== What to work on ==
Using the records below, write out again exactly the lines that begin at the line containing "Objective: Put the" and end at the line containing "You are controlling", and no other lines.

== Source information ==
════════════════
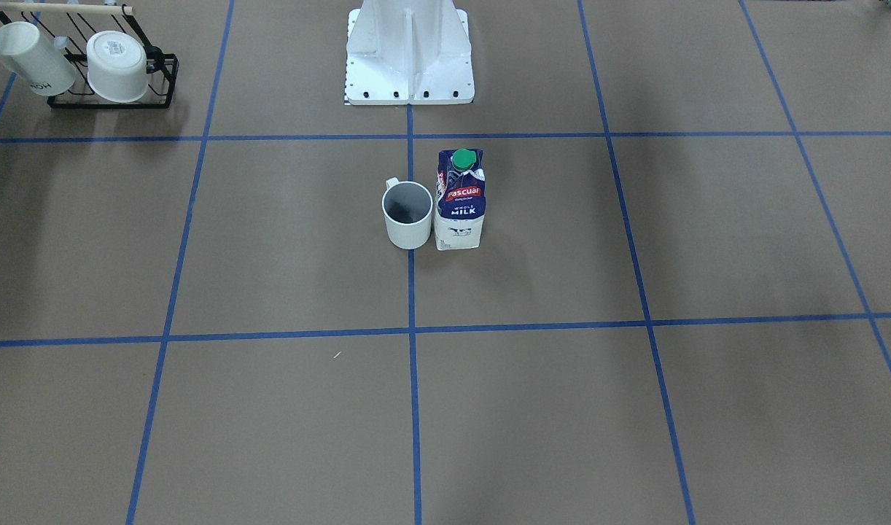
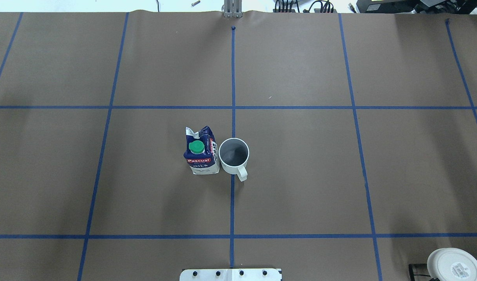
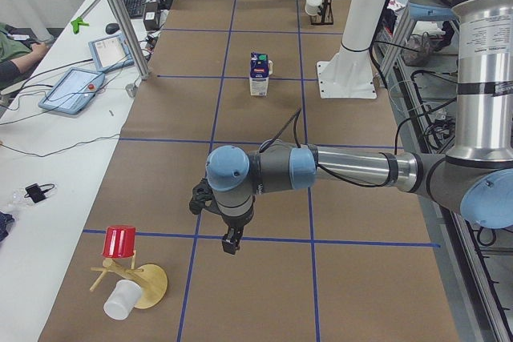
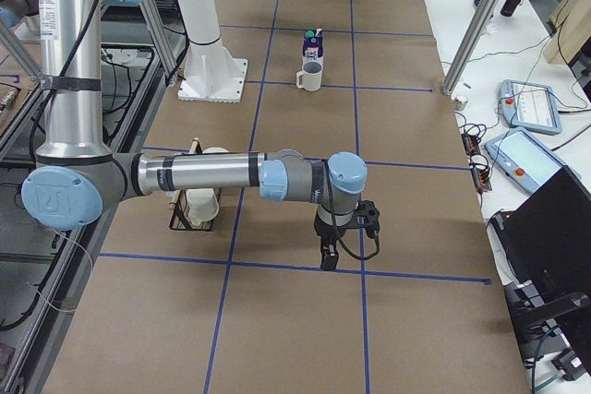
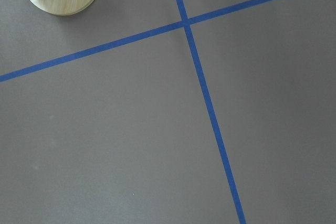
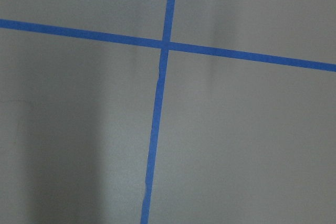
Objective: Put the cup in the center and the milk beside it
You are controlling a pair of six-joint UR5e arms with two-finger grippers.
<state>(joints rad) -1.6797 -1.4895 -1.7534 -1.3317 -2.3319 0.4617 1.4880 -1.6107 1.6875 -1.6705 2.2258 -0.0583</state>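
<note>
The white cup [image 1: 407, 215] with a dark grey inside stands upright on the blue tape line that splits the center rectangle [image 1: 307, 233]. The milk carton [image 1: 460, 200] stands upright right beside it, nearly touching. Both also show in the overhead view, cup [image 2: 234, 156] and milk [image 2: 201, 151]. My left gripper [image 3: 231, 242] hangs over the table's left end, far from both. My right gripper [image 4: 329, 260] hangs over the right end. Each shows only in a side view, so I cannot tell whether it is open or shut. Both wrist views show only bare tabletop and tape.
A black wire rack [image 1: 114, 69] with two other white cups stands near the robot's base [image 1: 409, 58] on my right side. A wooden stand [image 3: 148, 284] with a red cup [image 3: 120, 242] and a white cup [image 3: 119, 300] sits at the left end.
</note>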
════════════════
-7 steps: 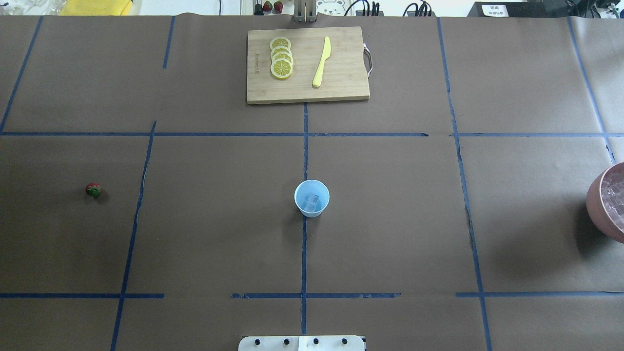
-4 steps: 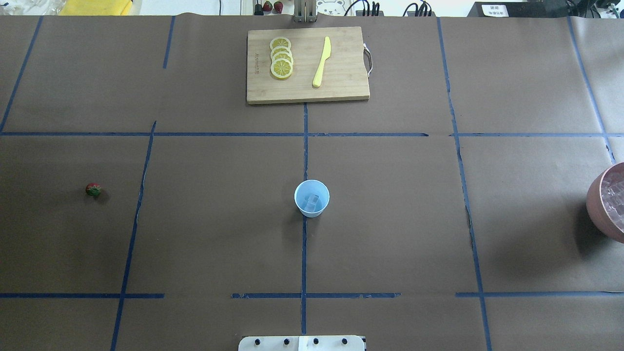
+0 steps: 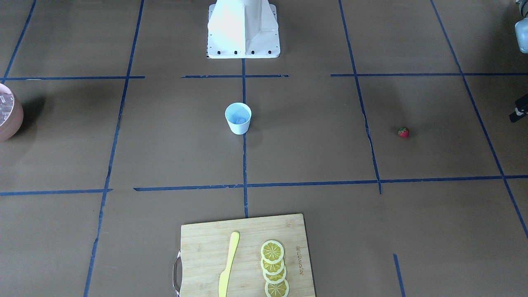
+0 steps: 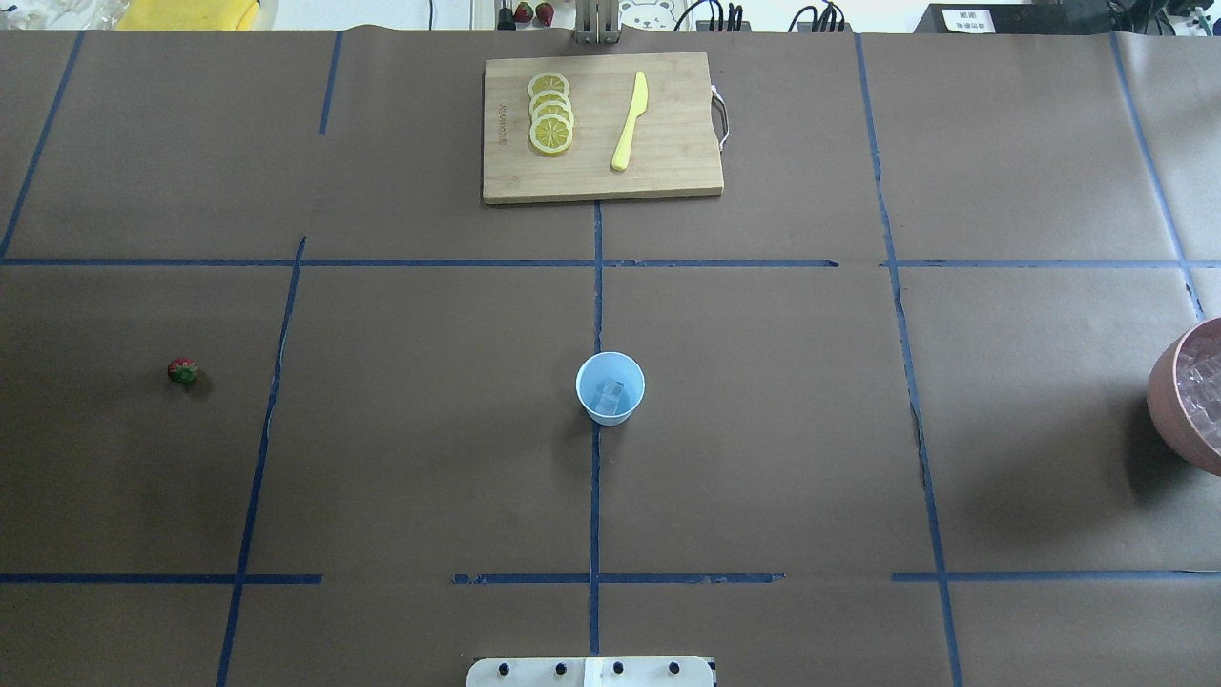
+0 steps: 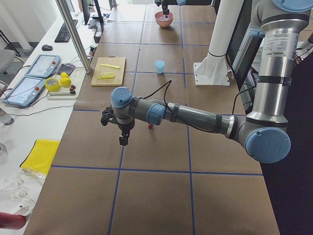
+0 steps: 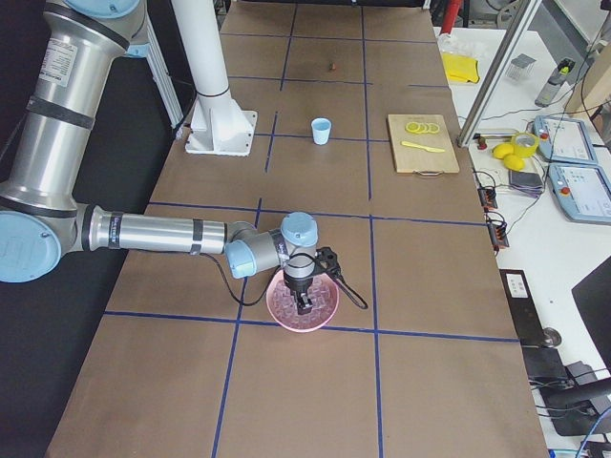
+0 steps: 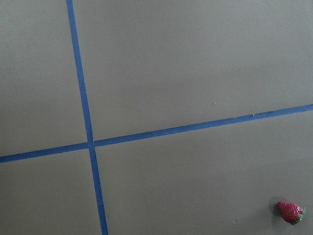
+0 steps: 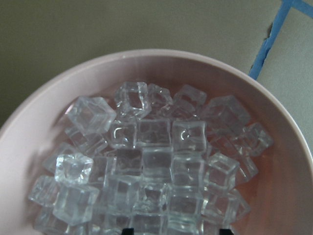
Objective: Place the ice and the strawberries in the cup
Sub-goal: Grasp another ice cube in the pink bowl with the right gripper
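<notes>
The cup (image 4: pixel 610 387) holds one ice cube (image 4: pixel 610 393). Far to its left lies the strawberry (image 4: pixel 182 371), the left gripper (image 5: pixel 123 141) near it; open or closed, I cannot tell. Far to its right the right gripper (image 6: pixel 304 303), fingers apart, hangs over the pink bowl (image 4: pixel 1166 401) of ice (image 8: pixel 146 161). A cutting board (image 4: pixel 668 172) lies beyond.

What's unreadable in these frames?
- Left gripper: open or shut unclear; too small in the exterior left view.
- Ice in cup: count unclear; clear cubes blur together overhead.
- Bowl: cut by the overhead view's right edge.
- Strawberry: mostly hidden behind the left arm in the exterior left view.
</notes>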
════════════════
== Task solution ==
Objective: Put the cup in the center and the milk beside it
You are controlling a pair of six-joint UR5e arms with two-finger grippers.

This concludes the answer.